The relationship between legislation and subordinate legislation shall be again studied from
the standpoint of institutional essentialism whereby the subordinate legislation is to be totally
guided by the legislation and any departure from the legislation nullifies the subordinate
legislation. The practice of the rule may however, show that it is the executive and not the
legislature which is determining the law in action. This practice brings forth the gap between the
law in books and the law in action. It also asks for a lot more critical analysis of the rule in law.
If a rule is only observed in the breach then should it still be referred to as the rule? Or would it
not be more accurate to accept that the practice is the rule and devise oversight accordingly.
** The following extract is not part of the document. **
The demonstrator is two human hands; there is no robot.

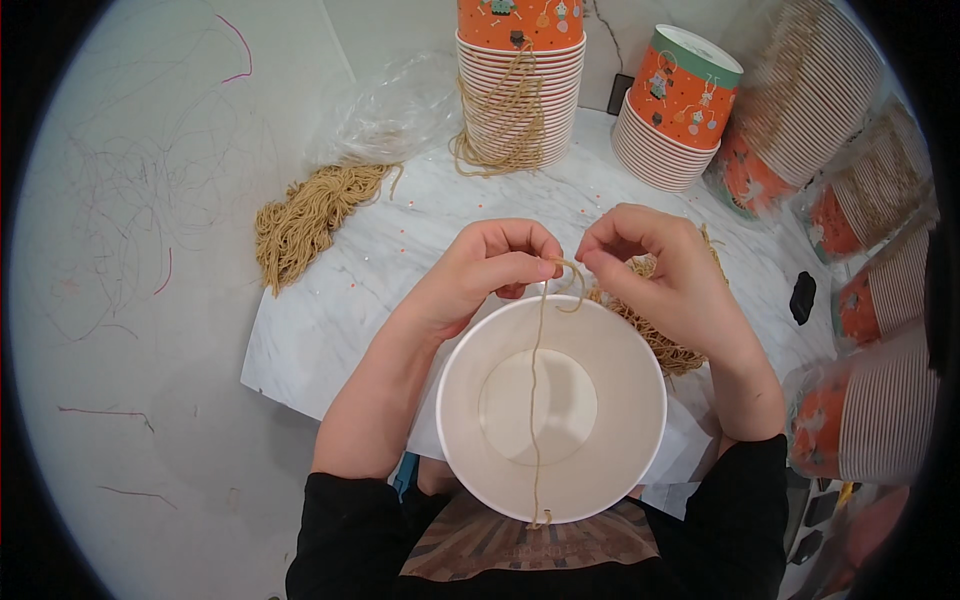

Also
what would be the legitimacy of lawmaking in a parliamentary democracy if the operative laws
are not being made by Parliament but by the Government? Questions would also need to be
raised around the transparency of this manner of law making and the involvement of the people
in the law-making process.

The operation of law does not just alter with the socio-political climate it also changes
according to the specific legal context. Thus the system of penal norm creation is different from
the civil one. Laws operating in the realm of taxation vary from those operating in the field of
welfare. A change of context alters the considerations which operate in both the making and
interpretation of laws.

Core Readings

 An introduction to Legislative Process

 Extracts from Prof. Amita Dhanda (revised), Bindra Interpretation of Statutes (2017)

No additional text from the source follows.